She looked so changed from the well-satisfied, prosperous Auntie whom Grace had welcomed to her home two days before, that Mrs Mellish's resentment faded as she regarded her.

"You are sure you like best to travel alone?" she asked her, with anxious kindness.

Yes. Auntie preferred her own company. If a man got in at any of the stations, she said, so upset were her nerves, she would certainly be ill with the fright.

So Mrs Mellish found the guard and intimated to him that the lady wished to be undisturbed. Auntie stopped him when, in his officious zeal, he was about to lock the carriage door.

"I can't bear the feeling of being locked in," she said. "It makes me lose my breath."

She leaned out of the window, and kissed her niece with more demonstrativeness than was her custom. "You know my address if you—want anything. Good-bye," she said.

"Good-bye," Grace said, and shook a hand at the window. "Don't forget to eat your sandwiches—you had no breakfast, you know. You've got some brandy-and-water in your flask, remember. Take care of yourself. Good-bye."

"Silly old goose!
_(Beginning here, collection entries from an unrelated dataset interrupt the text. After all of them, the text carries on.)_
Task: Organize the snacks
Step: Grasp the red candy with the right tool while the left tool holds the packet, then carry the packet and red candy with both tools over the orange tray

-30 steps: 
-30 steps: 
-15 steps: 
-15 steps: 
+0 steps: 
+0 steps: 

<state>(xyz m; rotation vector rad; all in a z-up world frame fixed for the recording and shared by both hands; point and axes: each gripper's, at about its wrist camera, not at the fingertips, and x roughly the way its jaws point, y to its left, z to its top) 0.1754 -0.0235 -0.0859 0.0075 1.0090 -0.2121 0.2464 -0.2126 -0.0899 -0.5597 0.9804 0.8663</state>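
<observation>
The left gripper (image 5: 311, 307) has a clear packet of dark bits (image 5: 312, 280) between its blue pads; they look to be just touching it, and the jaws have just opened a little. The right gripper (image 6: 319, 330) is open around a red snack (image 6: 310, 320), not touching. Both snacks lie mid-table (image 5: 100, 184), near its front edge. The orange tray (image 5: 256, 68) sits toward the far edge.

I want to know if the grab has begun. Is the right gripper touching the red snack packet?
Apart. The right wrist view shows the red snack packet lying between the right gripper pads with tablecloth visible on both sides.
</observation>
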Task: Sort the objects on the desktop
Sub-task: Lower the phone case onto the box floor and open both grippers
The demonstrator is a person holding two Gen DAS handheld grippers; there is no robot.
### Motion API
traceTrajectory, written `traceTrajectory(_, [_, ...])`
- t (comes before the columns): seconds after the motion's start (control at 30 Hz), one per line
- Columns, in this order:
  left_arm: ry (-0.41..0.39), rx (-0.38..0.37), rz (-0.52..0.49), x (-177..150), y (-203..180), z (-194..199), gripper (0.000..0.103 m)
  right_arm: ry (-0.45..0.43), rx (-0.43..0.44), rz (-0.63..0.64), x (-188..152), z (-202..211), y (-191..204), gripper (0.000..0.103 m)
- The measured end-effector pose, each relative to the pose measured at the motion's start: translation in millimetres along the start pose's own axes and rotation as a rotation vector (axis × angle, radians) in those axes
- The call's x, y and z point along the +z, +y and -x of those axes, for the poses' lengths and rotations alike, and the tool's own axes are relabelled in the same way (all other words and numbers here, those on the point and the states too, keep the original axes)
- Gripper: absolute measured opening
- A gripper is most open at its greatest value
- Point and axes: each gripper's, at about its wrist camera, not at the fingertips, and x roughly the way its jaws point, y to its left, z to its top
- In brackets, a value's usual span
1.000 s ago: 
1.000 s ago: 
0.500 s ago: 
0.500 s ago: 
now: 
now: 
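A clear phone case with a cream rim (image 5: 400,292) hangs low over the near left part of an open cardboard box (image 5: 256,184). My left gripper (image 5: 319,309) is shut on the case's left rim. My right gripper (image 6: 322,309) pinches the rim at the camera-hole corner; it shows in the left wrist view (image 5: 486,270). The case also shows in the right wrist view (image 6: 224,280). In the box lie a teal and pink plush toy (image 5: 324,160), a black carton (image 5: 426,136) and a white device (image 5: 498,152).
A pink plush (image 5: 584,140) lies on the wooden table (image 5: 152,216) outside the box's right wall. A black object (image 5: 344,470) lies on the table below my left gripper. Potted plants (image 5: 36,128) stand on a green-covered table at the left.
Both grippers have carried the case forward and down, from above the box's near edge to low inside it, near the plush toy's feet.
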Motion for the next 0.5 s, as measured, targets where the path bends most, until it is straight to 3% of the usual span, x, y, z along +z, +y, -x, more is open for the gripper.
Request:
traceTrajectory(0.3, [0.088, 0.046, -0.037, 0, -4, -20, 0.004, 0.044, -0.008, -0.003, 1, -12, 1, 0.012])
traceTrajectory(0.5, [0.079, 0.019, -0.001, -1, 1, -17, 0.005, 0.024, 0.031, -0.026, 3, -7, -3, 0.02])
Making such a fuss, at her age!" she said to herself as she walked away. "Well, after all, it's a relief she's gone. I'm sure I never wanted her. It was Gussie's idea, not mine."

Evidently the story of the burglary had got about. Mrs Mellish noticed several people turning to look at her with unwonted interest as she walked along.

On inquiring of the servants, she found the master had not returned.

On his dressing-table, as she took off her hat, she noticed a neat little oblong parcel lying. It was addressed in Augustus's writing, "To my darling Henry, with all his father's love."

Grace smiled to herself. "Gussie remembered the paint-box," she said. "He never forgets the boy."

She took the little parcel, and posted it to her son.

As the train sped on, Auntie, expanding herself in her corner, felt a revival of health and spirits.

She had escaped, thanks be to God. But for her mercifully awakening before the chloroform had taken effect, she would at the present moment be lying a corpse on the visitors' bed of her niece's house, done to death by her niece's husband. Once under the chloroform—she was certain of it—she could not have revived.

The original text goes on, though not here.